**Exercise details**
Go through the records and count every line that holds "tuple". Only the number belongs in the reply.

**Data**
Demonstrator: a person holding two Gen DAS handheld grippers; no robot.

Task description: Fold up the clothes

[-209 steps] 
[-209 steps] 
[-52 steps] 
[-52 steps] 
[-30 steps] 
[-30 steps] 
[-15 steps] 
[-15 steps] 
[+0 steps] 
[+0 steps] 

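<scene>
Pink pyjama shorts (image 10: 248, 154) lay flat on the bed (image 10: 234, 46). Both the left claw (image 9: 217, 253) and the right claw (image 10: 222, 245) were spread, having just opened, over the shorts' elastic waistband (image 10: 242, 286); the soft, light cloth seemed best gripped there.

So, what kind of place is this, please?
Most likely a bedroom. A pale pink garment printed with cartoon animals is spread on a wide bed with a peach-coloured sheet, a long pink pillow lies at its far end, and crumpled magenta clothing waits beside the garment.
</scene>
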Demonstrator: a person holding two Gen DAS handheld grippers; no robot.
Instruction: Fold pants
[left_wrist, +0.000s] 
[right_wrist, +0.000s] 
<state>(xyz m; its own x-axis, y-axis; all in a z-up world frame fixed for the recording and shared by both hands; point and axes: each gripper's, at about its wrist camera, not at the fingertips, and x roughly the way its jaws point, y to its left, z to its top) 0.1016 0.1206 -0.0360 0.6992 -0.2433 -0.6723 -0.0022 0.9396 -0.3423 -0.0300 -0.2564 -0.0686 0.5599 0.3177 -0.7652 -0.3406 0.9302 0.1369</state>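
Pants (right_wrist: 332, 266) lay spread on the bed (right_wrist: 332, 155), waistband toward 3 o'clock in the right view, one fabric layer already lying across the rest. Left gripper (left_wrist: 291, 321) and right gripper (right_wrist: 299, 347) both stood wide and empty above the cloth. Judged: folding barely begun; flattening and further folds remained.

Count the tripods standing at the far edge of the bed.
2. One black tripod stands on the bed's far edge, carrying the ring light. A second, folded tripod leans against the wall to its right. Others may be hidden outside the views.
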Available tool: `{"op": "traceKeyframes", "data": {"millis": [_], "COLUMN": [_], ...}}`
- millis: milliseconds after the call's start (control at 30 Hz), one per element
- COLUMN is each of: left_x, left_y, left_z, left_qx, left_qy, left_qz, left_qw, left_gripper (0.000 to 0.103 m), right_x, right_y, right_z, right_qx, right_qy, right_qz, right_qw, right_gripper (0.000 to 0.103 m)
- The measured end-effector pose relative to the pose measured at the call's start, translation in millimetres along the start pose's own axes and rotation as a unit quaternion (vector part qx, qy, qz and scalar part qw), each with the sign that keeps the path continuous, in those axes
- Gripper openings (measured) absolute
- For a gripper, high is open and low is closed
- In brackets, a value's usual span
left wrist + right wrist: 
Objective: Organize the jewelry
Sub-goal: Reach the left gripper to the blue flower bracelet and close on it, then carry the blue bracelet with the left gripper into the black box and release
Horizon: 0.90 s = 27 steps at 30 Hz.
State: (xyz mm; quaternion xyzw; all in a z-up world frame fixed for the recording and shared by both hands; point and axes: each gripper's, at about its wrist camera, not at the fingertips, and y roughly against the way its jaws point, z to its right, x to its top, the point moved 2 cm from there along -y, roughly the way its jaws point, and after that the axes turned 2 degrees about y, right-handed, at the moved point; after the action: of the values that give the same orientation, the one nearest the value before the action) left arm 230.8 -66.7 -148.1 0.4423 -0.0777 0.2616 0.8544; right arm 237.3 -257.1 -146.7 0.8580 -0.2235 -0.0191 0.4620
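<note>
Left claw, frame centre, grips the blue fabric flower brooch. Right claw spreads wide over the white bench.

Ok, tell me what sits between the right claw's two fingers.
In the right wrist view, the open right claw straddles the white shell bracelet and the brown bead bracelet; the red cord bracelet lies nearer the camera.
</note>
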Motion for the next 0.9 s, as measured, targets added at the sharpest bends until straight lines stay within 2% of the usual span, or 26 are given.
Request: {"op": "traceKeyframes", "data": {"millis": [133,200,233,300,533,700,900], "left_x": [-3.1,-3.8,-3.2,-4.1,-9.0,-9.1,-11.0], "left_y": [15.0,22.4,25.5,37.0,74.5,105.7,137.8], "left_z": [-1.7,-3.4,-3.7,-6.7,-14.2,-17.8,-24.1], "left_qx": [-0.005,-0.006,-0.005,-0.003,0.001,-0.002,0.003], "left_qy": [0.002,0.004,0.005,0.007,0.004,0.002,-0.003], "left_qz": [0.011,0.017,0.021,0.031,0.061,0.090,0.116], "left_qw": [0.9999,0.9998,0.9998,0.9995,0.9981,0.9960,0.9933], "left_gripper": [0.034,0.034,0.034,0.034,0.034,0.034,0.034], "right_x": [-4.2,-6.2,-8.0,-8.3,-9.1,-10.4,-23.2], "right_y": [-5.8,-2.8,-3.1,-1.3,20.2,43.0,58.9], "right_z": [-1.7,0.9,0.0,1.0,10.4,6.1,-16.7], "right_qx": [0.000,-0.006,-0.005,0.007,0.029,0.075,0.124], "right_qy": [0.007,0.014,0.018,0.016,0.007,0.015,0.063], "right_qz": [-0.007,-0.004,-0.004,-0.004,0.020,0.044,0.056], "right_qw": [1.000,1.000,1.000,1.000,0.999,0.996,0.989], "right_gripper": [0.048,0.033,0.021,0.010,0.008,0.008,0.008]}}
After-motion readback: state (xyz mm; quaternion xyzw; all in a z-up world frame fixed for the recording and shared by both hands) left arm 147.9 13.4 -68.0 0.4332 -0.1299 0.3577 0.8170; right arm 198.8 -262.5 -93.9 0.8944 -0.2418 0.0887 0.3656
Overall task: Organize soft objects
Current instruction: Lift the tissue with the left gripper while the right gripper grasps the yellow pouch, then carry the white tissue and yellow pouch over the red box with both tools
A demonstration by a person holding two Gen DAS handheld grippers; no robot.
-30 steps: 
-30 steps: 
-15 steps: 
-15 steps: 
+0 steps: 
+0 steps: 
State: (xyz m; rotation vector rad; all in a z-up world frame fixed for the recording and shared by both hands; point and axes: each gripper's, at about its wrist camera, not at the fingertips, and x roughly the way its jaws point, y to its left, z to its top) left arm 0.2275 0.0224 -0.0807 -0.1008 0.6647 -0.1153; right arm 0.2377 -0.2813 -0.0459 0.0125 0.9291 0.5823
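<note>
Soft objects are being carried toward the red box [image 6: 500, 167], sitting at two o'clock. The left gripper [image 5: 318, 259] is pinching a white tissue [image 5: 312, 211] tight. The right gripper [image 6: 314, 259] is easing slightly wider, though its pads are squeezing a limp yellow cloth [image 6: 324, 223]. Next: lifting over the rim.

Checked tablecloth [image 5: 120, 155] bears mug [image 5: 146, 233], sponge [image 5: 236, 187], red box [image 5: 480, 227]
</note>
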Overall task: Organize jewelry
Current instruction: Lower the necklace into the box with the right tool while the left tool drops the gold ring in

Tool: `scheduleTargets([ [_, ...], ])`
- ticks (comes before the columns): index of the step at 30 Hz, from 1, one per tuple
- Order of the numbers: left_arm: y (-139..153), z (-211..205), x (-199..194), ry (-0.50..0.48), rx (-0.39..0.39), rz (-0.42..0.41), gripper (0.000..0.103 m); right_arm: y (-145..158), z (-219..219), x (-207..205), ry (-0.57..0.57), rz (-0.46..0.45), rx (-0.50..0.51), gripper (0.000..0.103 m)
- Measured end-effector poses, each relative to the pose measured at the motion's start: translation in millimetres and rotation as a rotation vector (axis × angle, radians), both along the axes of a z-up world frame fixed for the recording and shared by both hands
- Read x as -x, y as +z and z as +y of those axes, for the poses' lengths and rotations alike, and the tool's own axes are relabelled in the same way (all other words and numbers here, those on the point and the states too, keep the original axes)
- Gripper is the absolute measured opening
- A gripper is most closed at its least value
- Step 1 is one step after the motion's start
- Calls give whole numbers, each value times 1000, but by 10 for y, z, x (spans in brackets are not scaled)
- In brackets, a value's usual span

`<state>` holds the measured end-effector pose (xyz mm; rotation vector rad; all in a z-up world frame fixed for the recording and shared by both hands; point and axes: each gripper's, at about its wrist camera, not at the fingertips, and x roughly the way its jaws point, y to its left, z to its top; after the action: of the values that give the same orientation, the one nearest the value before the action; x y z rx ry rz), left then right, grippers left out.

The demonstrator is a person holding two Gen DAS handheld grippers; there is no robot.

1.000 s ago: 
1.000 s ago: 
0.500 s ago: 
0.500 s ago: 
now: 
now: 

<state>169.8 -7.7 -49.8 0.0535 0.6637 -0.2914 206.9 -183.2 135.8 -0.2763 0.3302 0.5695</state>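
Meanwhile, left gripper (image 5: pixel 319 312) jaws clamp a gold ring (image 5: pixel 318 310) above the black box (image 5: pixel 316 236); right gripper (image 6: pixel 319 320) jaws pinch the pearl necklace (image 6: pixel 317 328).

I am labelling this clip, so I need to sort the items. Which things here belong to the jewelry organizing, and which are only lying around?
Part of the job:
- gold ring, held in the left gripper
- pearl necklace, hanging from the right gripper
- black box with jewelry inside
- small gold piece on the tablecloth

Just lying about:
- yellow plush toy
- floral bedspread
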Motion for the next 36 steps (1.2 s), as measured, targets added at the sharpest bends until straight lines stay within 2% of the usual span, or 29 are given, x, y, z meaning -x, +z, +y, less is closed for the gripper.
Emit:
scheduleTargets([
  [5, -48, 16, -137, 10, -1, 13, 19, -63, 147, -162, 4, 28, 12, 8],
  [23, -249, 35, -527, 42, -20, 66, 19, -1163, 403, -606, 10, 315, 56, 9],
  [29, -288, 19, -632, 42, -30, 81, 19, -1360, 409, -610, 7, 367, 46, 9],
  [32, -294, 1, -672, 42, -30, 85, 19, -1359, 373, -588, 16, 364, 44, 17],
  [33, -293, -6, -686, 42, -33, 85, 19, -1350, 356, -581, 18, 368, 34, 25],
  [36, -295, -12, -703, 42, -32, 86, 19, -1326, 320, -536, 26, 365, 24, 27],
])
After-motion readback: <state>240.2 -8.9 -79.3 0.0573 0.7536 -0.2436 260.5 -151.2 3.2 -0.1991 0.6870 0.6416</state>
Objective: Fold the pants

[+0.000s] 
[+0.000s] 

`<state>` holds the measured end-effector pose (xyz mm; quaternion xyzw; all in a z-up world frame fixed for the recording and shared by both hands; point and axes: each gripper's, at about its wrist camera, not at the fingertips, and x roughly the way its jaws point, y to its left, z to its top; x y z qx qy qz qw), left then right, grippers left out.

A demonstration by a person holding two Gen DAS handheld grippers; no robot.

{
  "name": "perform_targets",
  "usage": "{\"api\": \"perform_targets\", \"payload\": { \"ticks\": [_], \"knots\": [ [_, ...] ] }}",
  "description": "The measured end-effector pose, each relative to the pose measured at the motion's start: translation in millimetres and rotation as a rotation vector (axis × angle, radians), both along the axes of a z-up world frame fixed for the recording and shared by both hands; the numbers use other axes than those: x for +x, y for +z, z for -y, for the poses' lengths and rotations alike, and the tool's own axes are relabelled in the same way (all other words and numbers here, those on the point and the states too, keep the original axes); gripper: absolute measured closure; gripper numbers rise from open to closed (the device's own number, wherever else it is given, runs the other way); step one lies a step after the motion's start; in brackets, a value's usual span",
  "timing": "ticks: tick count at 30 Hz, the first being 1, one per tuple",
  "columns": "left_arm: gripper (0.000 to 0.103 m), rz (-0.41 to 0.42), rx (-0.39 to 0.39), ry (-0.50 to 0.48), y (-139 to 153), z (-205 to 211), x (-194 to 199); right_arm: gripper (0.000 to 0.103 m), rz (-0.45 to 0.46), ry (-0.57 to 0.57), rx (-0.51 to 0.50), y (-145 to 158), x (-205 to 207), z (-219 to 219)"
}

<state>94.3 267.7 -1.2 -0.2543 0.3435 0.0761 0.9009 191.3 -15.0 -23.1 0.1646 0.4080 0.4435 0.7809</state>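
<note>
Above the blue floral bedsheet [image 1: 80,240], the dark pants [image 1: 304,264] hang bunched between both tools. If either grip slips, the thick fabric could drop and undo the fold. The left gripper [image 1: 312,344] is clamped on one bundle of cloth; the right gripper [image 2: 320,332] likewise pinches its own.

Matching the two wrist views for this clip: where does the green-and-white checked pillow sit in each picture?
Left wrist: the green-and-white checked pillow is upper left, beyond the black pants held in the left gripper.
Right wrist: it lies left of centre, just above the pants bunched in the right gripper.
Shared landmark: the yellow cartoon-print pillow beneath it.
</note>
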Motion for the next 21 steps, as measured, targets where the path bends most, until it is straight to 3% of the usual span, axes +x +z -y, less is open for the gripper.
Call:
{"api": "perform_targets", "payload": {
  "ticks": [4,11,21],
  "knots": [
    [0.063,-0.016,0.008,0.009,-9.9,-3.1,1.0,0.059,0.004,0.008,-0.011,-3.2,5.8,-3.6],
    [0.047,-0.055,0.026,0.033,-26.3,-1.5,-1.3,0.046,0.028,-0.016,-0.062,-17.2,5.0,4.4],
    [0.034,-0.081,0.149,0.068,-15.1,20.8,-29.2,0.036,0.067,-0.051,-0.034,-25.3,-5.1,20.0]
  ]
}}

**Reply to the exercise**
2